### [What needs to be done]
Output a character-exact copy of the data, images removed.

### [Information shown]

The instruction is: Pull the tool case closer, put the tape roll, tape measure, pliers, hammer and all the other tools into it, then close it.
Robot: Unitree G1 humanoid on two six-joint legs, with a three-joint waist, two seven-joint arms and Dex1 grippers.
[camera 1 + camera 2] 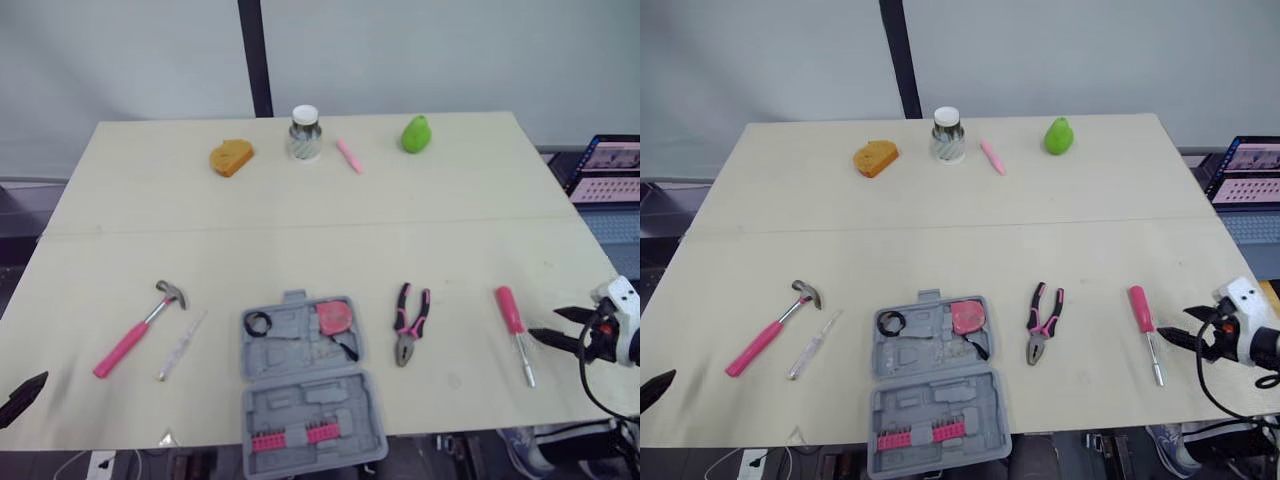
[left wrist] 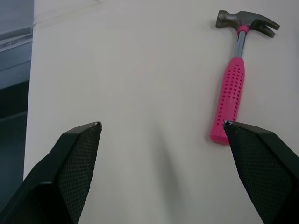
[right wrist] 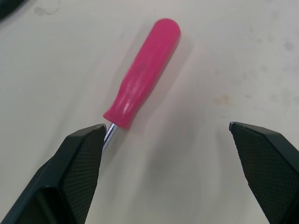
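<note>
- tool case lies open, well left of my right gripper.
- that gripper gapes wide, screwdriver just ahead.
- left gripper gapes too, hammer just ahead.

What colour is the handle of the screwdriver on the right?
The screwdriver handle is plain pink; the right wrist view shows it best.

Left jaws: tapering to points, black, carrying dimpled pads.
Right jaws: matching, black and dimpled.
Right wrist: wearing a white housing, black cable looping below.
</note>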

### [Solution to this task]
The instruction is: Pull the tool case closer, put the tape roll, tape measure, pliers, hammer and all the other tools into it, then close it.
Robot: Unitree G1 humanoid on two six-joint legs, with a three-joint waist, two seven-joint arms and Dex1 grippers.
[camera 1 + camera 2] 
[left wrist] 
[right wrist] 
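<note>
- tool case lies open, well left of my right gripper.
- that gripper gapes wide, screwdriver just ahead.
- left gripper gapes too, hammer just ahead.

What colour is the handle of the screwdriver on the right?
The screwdriver handle is plain pink; the right wrist view shows it best.

Left jaws: tapering to points, black, carrying dimpled pads.
Right jaws: matching, black and dimpled.
Right wrist: wearing a white housing, black cable looping below.
</note>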

This brings the exercise to completion.